[Exercise]
Write out the data below in full, unchanged, minus the images.
★ ★ ★ ★
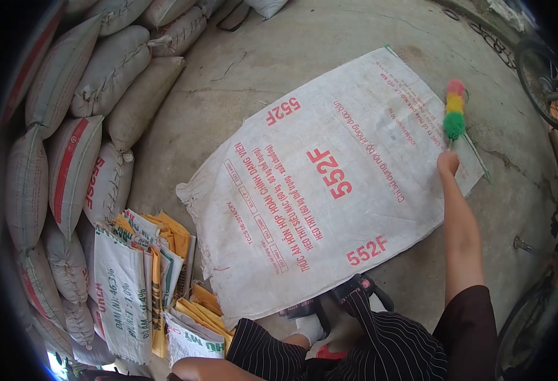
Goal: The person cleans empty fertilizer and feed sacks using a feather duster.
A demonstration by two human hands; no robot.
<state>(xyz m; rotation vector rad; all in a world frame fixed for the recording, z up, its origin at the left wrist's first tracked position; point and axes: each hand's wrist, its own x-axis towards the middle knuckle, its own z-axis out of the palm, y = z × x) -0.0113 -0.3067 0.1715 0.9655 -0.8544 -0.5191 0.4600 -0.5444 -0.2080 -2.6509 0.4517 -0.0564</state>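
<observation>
My right hand (448, 163) is closed round the short handle of a fluffy duster (455, 114) banded pink, yellow and green. Its head points away from me, over the far right part of a large white woven feed sack (380, 133). The sack lies flat on the floor, printed in red with "552F" and lines of text; its left end is crumpled. Of my left arm only a piece of forearm (209, 369) shows at the bottom edge, the hand being out of frame.
Filled sacks (75, 171) are stacked along the left. Folded empty sacks (123, 286), white and yellow, stand beside them. My sandalled feet (310, 320) are at the sack's near edge. Bicycle wheels (542, 82) line the right side of the concrete floor (253, 44).
</observation>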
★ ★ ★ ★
[Exercise solution]
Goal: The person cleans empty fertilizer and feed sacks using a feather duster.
A demonstration by two human hands; no robot.
<state>(xyz m; rotation vector rad; all in a world frame fixed for the recording, z up, its origin at the left wrist's first tracked position; point and axes: each hand's wrist, its own x-axis towards the middle knuckle, its own z-axis out of the palm, y = z × x) -0.0113 -0.3067 0.1715 0.9655 -0.8544 -0.5191 0.4600 -0.5444 -0.2080 -2.6509 0.4517 -0.0564</state>
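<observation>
My right hand (448, 163) is closed round the short handle of a fluffy duster (455, 114) banded pink, yellow and green. Its head points away from me, over the far right part of a large white woven feed sack (380, 133). The sack lies flat on the floor, printed in red with "552F" and lines of text; its left end is crumpled. Of my left arm only a piece of forearm (209, 369) shows at the bottom edge, the hand being out of frame.
Filled sacks (75, 171) are stacked along the left. Folded empty sacks (123, 286), white and yellow, stand beside them. My sandalled feet (310, 320) are at the sack's near edge. Bicycle wheels (542, 82) line the right side of the concrete floor (253, 44).
</observation>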

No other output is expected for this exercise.